DIRECTIONS FOR THIS TASK —
Copy without pictures. Please restate each line of the listing exactly.
*** DATA ***
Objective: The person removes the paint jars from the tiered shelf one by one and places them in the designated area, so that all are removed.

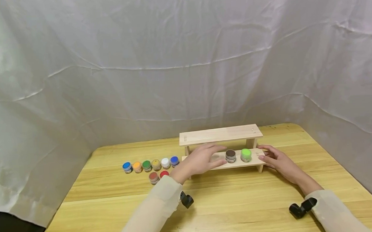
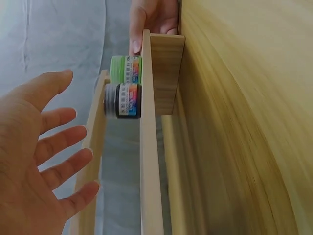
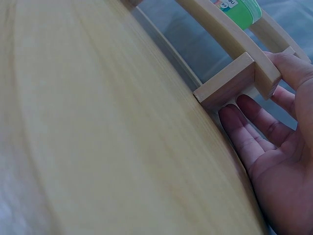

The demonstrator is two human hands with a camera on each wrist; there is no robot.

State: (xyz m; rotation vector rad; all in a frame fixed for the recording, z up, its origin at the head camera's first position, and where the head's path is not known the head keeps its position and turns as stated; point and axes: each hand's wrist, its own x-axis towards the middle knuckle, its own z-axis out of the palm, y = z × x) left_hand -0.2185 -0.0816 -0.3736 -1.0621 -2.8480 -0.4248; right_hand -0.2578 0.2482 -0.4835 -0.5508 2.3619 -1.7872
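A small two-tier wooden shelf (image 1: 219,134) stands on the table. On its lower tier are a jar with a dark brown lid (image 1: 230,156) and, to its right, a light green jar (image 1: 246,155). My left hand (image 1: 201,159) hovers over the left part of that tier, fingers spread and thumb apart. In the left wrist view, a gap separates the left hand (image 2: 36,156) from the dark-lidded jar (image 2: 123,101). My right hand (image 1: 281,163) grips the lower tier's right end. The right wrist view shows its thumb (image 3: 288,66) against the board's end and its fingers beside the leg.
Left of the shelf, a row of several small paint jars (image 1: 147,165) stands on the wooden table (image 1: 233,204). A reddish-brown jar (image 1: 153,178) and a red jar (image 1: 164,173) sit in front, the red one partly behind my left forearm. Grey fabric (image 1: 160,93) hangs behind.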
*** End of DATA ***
ANSWER BOX —
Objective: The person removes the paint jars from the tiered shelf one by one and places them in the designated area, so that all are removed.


The demonstrator is two human hands with a camera on each wrist; there is no robot.

State: (xyz m; rotation vector rad; all in a frame fixed for the recording, z up, its origin at the head camera's first position, and where the head's path is not known the head keeps its position and turns as stated; point and axes: each hand's wrist, its own x-axis towards the middle knuckle, its own z-axis out of the palm, y = z × x) left_hand -0.2185 -0.0816 -0.3736 -1.0621 -2.8480 -0.4248; right_hand -0.2578 0.2482 -0.4835 -0.5508 2.3619 -1.7872
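A small two-tier wooden shelf (image 1: 219,134) stands on the table. On its lower tier are a jar with a dark brown lid (image 1: 230,156) and, to its right, a light green jar (image 1: 246,155). My left hand (image 1: 201,159) hovers over the left part of that tier, fingers spread and thumb apart. In the left wrist view, a gap separates the left hand (image 2: 36,156) from the dark-lidded jar (image 2: 123,101). My right hand (image 1: 281,163) grips the lower tier's right end. The right wrist view shows its thumb (image 3: 288,66) against the board's end and its fingers beside the leg.
Left of the shelf, a row of several small paint jars (image 1: 147,165) stands on the wooden table (image 1: 233,204). A reddish-brown jar (image 1: 153,178) and a red jar (image 1: 164,173) sit in front, the red one partly behind my left forearm. Grey fabric (image 1: 160,93) hangs behind.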

Nothing more is needed to complete the output.